__How to complete this task__: Output every record exactly, and nothing more.

__Source data__:

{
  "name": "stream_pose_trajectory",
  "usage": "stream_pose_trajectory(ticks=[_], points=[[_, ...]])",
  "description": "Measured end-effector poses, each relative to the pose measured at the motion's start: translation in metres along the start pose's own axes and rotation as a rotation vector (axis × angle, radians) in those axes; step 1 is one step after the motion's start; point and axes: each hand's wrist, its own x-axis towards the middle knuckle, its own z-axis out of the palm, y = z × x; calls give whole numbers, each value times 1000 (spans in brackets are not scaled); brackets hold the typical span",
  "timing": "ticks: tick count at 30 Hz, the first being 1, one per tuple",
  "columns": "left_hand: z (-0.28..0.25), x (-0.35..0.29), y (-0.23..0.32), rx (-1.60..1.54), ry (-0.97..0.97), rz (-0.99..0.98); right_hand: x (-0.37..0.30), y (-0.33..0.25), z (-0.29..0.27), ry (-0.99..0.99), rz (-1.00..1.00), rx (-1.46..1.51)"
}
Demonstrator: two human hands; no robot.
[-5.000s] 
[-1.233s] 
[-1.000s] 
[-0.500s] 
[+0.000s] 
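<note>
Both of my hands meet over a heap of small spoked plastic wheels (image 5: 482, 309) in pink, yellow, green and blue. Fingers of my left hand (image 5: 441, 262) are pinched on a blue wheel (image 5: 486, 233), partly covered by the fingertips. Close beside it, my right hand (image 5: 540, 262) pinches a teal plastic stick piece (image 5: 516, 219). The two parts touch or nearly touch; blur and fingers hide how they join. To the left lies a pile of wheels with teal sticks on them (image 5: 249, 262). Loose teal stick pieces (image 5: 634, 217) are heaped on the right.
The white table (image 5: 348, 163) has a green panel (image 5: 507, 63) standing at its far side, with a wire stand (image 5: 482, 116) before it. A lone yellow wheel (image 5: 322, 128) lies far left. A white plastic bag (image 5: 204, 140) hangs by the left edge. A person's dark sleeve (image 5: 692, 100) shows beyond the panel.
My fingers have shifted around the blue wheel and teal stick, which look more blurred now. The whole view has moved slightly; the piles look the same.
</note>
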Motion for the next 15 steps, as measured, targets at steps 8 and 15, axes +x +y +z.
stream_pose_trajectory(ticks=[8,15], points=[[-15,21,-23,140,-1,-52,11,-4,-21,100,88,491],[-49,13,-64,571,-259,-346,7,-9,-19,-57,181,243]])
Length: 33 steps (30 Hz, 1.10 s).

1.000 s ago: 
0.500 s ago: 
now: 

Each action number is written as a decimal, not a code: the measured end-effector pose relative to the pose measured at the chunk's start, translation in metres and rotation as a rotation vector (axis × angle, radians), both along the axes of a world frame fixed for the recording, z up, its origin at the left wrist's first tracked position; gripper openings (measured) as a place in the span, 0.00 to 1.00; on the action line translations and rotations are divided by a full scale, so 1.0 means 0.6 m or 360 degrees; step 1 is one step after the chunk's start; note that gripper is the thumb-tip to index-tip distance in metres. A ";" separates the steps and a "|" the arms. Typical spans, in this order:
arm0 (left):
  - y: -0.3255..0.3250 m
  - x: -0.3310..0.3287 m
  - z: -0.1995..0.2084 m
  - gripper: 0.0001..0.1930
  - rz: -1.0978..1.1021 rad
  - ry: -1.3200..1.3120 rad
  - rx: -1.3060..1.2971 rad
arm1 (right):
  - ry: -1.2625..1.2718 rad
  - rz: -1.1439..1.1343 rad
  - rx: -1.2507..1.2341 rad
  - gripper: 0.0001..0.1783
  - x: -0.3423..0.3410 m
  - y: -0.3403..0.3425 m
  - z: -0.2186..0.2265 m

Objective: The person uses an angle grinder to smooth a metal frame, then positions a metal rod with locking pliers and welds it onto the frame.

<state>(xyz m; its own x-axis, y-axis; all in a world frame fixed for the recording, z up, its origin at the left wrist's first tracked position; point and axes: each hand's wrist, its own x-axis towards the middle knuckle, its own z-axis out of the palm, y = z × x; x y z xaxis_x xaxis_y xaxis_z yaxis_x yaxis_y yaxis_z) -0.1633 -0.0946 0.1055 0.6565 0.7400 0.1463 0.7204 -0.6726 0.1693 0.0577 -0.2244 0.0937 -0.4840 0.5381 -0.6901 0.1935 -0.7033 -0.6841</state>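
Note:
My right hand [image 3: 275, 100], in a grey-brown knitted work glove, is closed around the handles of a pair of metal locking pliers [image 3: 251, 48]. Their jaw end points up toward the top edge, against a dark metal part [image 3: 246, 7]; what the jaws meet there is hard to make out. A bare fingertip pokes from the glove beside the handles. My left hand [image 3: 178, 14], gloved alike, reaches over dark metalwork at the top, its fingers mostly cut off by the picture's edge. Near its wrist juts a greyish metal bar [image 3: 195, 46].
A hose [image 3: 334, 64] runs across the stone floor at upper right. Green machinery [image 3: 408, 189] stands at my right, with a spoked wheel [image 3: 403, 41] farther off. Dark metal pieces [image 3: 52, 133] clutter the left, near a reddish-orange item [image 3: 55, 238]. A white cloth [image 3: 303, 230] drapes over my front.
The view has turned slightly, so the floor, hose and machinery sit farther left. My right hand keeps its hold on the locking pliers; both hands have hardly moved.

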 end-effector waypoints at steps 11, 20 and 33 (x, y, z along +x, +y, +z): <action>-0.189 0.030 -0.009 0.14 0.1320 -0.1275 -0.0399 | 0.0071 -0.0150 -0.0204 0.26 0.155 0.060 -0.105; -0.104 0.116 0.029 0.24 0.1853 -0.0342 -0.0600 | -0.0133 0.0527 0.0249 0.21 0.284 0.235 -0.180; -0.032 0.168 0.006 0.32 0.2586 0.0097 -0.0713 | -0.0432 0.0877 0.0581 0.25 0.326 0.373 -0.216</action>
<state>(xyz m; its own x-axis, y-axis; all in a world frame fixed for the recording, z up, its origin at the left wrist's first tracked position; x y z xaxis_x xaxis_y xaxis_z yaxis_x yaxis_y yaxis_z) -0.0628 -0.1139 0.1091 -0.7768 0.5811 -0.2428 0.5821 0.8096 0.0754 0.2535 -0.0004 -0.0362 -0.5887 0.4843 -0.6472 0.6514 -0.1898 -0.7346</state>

__Answer space__:
{
  "name": "stream_pose_trajectory",
  "usage": "stream_pose_trajectory(ticks=[_], points=[[_, ...]])",
  "description": "Measured end-effector poses, each relative to the pose measured at the motion's start: translation in metres along the start pose's own axes and rotation as a rotation vector (axis × angle, radians) in those axes; step 1 is one step after the motion's start; point and axes: each hand's wrist, its own x-axis towards the middle knuckle, its own z-axis out of the palm, y = z × x; calls give whole numbers, each value times 1000 (spans in brackets are not scaled); brackets hold the typical span",
  "timing": "ticks: tick count at 30 Hz, the first being 1, one per tuple",
  "columns": "left_hand: z (-0.28..0.25), x (-0.35..0.29), y (-0.23..0.32), rx (-1.60..1.54), ry (-0.97..0.97), rz (-0.99..0.98); right_hand: x (-0.37..0.30), y (-0.33..0.25), z (-0.29..0.27), ry (-0.99..0.99), rz (-1.00..1.00), rx (-1.46..1.51)"
}
Demonstrator: two human hands; no robot.
[-5.000s] 
[-1.233s] 
[-1.000s] 
[-0.500s] 
[+0.000s] 
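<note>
Both of my hands meet over a heap of small spoked plastic wheels (image 5: 482, 309) in pink, yellow, green and blue. Fingers of my left hand (image 5: 441, 262) are pinched on a blue wheel (image 5: 486, 233), partly covered by the fingertips. Close beside it, my right hand (image 5: 540, 262) pinches a teal plastic stick piece (image 5: 516, 219). The two parts touch or nearly touch; blur and fingers hide how they join. To the left lies a pile of wheels with teal sticks on them (image 5: 249, 262). Loose teal stick pieces (image 5: 634, 217) are heaped on the right.
The white table (image 5: 348, 163) has a green panel (image 5: 507, 63) standing at its far side, with a wire stand (image 5: 482, 116) before it. A lone yellow wheel (image 5: 322, 128) lies far left. A white plastic bag (image 5: 204, 140) hangs by the left edge. A person's dark sleeve (image 5: 692, 100) shows beyond the panel.
My fingers have shifted around the blue wheel and teal stick, which look more blurred now. The whole view has moved slightly; the piles look the same.
</note>
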Motion for the next 15 steps, as measured, targets at steps 8 and 15, axes +x +y +z.
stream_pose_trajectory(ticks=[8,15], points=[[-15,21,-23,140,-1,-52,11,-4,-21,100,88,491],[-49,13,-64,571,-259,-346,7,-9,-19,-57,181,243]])
Length: 33 steps (30 Hz, 1.10 s).

1.000 s ago: 
0.500 s ago: 
now: 

Each action number is written as a decimal, not a code: the measured end-effector pose relative to the pose measured at the chunk's start, translation in metres and rotation as a rotation vector (axis × angle, radians), both along the axes of a world frame fixed for the recording, z up, its origin at the left wrist's first tracked position; gripper openings (measured) as a place in the span, 0.00 to 1.00; on the action line translations and rotations are divided by a full scale, so 1.0 means 0.6 m or 360 degrees; step 1 is one step after the chunk's start; note that gripper is the thumb-tip to index-tip distance in metres. A ";" separates the steps and a "|" the arms. Typical spans, in this order:
arm0 (left):
  - y: -0.3255..0.3250 m
  - x: -0.3310..0.3287 m
  - z: -0.1995..0.2084 m
  - gripper: 0.0001..0.1930
  - rz: -1.0978..1.1021 rad
  - ry: -1.3200..1.3120 rad
  - rx: -1.3060..1.2971 rad
arm1 (right):
  - ry: -1.2625..1.2718 rad
  - rz: -1.1439..1.1343 rad
  - rx: -1.2507..1.2341 rad
  - gripper: 0.0001..0.1783
  - x: -0.3423..0.3410 m
  - y: -0.3403..0.3425 m
  - z: -0.2186..0.2265 m

Objective: The person uses an angle grinder to smooth a metal frame, then positions a metal rod with locking pliers and welds it onto the frame.

<state>(xyz m; its own x-axis, y-axis; all in a world frame fixed for the recording, z up, its origin at the left wrist's first tracked position; point and axes: each hand's wrist, its own x-axis towards the middle knuckle, its own z-axis out of the palm, y = z × x; x y z xaxis_x xaxis_y xaxis_z yaxis_x yaxis_y yaxis_z) -0.1633 -0.0946 0.1055 0.6565 0.7400 0.1463 0.7204 -0.6726 0.1693 0.0577 -0.2244 0.0937 -0.4840 0.5381 -0.6901 0.1935 -0.7033 -0.6841</state>
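Note:
My right hand [image 3: 275, 100], in a grey-brown knitted work glove, is closed around the handles of a pair of metal locking pliers [image 3: 251, 48]. Their jaw end points up toward the top edge, against a dark metal part [image 3: 246, 7]; what the jaws meet there is hard to make out. A bare fingertip pokes from the glove beside the handles. My left hand [image 3: 178, 14], gloved alike, reaches over dark metalwork at the top, its fingers mostly cut off by the picture's edge. Near its wrist juts a greyish metal bar [image 3: 195, 46].
A hose [image 3: 334, 64] runs across the stone floor at upper right. Green machinery [image 3: 408, 189] stands at my right, with a spoked wheel [image 3: 403, 41] farther off. Dark metal pieces [image 3: 52, 133] clutter the left, near a reddish-orange item [image 3: 55, 238]. A white cloth [image 3: 303, 230] drapes over my front.
The view has turned slightly, so the floor, hose and machinery sit farther left. My right hand keeps its hold on the locking pliers; both hands have hardly moved.
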
 end-effector waypoints at steps 11, 20 and 33 (x, y, z along +x, +y, +z): <action>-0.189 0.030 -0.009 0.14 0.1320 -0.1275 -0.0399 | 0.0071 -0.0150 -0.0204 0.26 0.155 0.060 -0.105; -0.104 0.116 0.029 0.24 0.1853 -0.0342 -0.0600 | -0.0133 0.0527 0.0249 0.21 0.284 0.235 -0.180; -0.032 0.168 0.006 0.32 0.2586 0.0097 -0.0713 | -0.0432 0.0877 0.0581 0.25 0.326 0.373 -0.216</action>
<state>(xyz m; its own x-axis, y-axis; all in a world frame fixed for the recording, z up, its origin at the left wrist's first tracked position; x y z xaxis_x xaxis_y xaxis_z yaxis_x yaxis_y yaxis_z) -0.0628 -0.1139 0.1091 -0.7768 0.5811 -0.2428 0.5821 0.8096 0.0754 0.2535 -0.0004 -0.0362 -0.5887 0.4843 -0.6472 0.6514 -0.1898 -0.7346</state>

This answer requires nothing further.